I did a little research about it, and I got some information about it:
Another way to get a generating function for $p(n, k)$ is to use a two-variable generating function for all partitions, in which we count each partition $\lambda=\left(\lambda_1, \lambda_2, \ldots, \lambda_k\right) \vdash n$ with weight $y^k x^n$, where $n$ is the size and $k$ is the number of parts. The monomial giving the weight contribution for a single part of $i$ now becomes $y x^i$ instead of just $x^i$ and accordingly, we get the generating function $$ P(x, y)=\sum_{n, k} p(n, k) y^k x^n=\prod_{i=1}^{\infty} \frac{1}{1-y x^i}=\frac{1}{(1-y x)\left(1-y x^2\right)\left(1-y x^3\right) \cdots} . $$
(I got it from : https://math.berkeley.edu/~mhaiman/math172-spring10/partitions.pdf)
From the information I got, I cannot understand how I can just change $x^i$ into $yx^i$, and also what the 'weight $yx^i$' means.
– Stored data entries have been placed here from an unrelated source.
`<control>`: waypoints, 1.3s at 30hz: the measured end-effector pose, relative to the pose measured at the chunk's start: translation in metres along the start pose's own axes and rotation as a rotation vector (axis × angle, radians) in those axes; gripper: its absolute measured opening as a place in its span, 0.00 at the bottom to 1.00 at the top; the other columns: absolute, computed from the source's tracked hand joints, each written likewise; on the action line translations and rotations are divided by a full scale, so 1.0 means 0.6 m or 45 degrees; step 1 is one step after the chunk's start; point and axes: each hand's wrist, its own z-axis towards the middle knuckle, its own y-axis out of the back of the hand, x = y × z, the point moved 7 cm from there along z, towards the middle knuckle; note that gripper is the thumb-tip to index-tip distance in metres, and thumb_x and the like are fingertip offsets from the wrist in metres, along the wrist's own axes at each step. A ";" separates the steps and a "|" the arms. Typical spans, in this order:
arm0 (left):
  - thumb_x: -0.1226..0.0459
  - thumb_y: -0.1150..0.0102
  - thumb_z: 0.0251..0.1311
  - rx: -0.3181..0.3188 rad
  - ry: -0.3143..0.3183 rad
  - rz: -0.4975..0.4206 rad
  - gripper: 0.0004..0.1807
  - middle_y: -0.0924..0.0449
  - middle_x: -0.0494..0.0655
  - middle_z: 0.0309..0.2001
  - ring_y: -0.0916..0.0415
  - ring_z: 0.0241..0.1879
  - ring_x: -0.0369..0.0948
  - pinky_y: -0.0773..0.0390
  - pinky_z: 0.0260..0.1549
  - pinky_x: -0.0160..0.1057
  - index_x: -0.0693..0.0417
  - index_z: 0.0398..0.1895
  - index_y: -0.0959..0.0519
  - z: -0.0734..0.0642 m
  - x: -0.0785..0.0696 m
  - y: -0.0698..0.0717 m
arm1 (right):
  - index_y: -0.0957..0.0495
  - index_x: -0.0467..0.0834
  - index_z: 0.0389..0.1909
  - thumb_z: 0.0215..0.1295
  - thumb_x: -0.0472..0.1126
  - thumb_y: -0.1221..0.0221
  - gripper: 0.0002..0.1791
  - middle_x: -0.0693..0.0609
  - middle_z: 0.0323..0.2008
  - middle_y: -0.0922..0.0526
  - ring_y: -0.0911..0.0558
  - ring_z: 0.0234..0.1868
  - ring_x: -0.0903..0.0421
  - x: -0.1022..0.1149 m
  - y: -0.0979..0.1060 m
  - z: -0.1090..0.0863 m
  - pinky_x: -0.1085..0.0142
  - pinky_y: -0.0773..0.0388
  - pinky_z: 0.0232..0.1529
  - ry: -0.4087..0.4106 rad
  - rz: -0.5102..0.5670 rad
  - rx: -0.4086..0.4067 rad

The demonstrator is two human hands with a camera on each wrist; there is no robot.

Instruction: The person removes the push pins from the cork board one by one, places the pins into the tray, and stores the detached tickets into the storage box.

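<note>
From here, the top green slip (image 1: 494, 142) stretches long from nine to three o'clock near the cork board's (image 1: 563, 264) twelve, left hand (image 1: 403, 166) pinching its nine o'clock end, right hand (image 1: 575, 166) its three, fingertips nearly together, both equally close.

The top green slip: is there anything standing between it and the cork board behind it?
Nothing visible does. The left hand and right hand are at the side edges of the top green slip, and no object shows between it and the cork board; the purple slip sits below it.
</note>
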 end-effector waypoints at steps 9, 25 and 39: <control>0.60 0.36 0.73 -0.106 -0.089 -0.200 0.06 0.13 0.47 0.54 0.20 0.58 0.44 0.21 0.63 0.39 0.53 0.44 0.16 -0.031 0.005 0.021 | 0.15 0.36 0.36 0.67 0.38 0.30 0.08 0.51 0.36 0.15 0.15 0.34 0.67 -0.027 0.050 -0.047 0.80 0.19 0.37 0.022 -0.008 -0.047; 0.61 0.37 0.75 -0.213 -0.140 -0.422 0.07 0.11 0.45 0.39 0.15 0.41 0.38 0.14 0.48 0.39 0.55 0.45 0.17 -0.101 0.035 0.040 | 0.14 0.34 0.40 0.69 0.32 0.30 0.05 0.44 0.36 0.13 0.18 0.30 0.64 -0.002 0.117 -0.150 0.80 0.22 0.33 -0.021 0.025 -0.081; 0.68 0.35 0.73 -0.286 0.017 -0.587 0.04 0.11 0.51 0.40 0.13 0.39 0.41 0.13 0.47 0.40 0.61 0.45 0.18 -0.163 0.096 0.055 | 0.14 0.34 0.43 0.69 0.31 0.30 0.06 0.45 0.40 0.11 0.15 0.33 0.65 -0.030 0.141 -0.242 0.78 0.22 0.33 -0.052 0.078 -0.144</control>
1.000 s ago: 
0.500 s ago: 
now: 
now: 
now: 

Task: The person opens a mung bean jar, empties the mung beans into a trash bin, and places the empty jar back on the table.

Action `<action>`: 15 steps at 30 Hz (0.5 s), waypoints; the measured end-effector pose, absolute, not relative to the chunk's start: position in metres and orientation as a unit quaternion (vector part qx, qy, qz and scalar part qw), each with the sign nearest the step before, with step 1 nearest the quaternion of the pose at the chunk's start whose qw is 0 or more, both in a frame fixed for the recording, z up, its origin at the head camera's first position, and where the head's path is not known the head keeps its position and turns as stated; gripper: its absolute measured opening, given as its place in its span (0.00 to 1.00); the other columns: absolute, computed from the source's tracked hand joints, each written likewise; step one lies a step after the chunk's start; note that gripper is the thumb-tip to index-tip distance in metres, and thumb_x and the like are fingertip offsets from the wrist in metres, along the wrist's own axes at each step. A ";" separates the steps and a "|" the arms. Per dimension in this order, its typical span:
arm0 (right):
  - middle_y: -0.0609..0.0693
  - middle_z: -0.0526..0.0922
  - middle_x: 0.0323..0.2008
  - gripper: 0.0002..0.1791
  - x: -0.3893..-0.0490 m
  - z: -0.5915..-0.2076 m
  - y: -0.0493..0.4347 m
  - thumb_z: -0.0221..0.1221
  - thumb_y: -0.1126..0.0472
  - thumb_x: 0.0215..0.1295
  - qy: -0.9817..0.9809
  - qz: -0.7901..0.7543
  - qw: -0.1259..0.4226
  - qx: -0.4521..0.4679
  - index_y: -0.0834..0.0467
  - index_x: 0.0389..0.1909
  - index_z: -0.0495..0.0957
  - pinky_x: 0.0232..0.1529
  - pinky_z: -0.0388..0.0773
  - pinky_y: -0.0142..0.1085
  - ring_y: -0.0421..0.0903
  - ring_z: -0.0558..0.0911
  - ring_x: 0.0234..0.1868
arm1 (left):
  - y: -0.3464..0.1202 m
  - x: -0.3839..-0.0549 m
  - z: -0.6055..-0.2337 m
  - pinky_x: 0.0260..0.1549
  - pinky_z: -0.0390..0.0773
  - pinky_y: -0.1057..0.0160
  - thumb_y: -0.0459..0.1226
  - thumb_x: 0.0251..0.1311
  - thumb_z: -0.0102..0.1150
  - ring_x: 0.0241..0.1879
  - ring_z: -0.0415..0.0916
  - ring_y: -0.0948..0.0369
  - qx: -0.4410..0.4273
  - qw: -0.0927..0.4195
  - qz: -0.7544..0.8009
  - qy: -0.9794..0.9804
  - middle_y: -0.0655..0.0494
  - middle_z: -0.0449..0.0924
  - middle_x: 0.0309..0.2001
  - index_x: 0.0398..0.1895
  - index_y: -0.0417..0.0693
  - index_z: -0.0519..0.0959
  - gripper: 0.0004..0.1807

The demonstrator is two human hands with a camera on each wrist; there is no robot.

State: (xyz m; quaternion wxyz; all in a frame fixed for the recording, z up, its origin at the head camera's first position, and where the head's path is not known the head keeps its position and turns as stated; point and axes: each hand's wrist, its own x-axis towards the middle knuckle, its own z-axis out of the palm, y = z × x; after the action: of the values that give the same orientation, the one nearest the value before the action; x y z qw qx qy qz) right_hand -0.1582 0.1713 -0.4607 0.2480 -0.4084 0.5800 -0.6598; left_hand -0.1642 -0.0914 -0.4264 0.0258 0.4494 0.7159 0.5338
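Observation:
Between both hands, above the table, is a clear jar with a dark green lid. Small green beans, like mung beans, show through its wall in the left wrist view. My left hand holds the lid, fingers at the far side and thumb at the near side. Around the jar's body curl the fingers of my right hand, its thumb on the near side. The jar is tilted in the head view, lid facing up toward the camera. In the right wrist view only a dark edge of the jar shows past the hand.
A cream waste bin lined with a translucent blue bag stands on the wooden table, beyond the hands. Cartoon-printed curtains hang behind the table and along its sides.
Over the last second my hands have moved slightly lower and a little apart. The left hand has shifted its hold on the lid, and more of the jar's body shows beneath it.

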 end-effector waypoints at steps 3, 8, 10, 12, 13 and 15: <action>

Also, I have no idea how to start on problem (b).
Please help me.
UPDATE: I thought a little bit more, and I think this is the required answer from (b): $$ \prod_{i \geq 1}(1+yx^i) $$ by the same fashion in the blockquote(if I assume that I can understand that fully). But I'm stuck again to transform this formula into another form like part (a).